Quelle est votre position face à l’éventuelle obtention d’une troisième étoile ?
Pour Nicolas et moi, notre moteur principal est de constamment nous améliorer. Avec les travaux récemment entrepris, nous avons voulu créer un établissement qui nous ressemble à 200 % pour raconter une histoire à nos clients et les emmener dans notre vision de la gastronomie. Ceci dit, qui n’aimerait pas gagner une coupe du monde ? Il ne faut pas non plus être hypocrites, une troisième étoile serait la consécration suprême, même si elle ne doit pas être un but en soi…

CHRISTOPHER COUTANCEAU, EN QUELQUES MOTS…
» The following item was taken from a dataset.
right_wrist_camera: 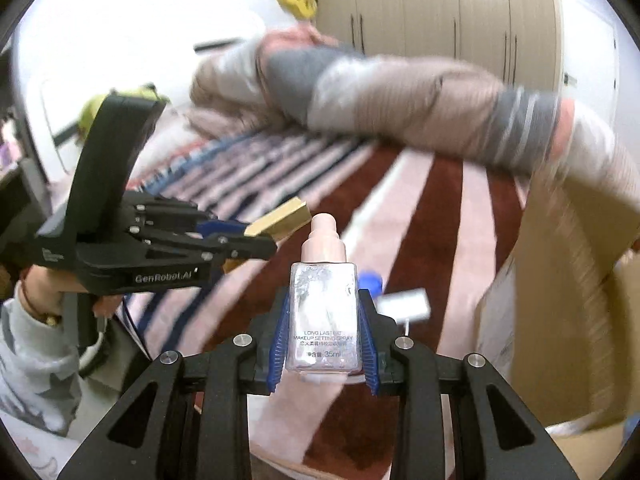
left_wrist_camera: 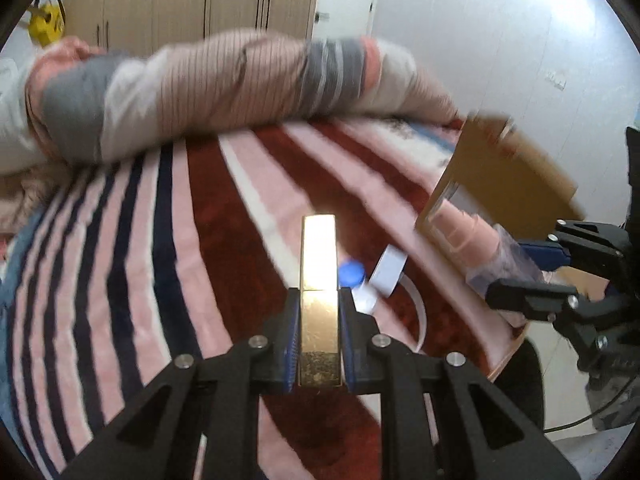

« Enfant, j’étais inscrit dans un centre de formation en football, il faut dire que j’aimais passer ma vie dehors à faire du sport. C’est cette carrière de sportif de haut niveau qui m’a d’abord attiré » se souvient Christopher Coutanceau. « À 12 ans, j’ai ensuite passé toute une saison, en cuisine, dans le restaurant de mes parents, car ils voulaient que j’aie la notion des choses ». Changement de voie, direction le lycée hôtelier de La Rochelle. Sous l’impulsion de son père, Christopher part en stage au
Miramar à Biarritz auprès d’André Gaüzère. « Un des meilleurs étés de ma vie : j’avais 14 ans et demi, je découvrais un esprit d’équipe comme dans le sport, le tout au bord de la mer à pouvoir surfer et pêcher ». Il poursuit sa formation à Tours chez Jean Bardet, puis à nouveau Biarritz au Café de Paris, des expériences très enrichissantes. Tous les samedis et pendant les vacances scolaires, le jeune cuisinier, déjà passionné, vient aussi donner un coup de main à ses parents. À 16 ans, il fait partie de l’équipe de France des Jeux olympiques de la Cuisine : « Cet esprit de compétition me plaisait »… Il est alors temps d’aller se frotter aux grandes maisons : son tour de France commence chez Michel Guérard en tant que commis pendant un an et demi. « Mon père avait travaillé là-bas en 1975 et pour lui, il s’agissait d’un des plus beaux établissements de France » raconte Christopher. Un passage « obligé » qui s’avère extrêmement formateur. À 18 ans, alors qu’il vient à peine de décrocher son permis, Christopher arrive dans les cuisines d’El Bulli : « Je découvre une brigade de 50 cuisiniers pour 45 couverts, des créations innovantes, c’était une formidable expérience ». Il se rend ensuite à Paris, au Laurent, table pour laquelle Joël Robuchon était alors consultant, puis au Grand Véfour avec Guy Martin. « Petit à petit, je sentais que ces expériences très variées apportaient plusieurs cordes à mon arc ». À 22 ans, il ouvre son propre bistrot, Au vieux port, face aux célèbres tours de La Rochelle. Un succès. Puis en 2000, son père lui propose de revenir dans les cuisines familiales pour un quatre mains derrière les fourneaux. « C’était mon but initial… » En 2007, il rachète le restaurant et s’associe avec Nicolas Brossard. Et depuis, cette belle table étoilée ne cesse de faire parler d’elle. À juste titre.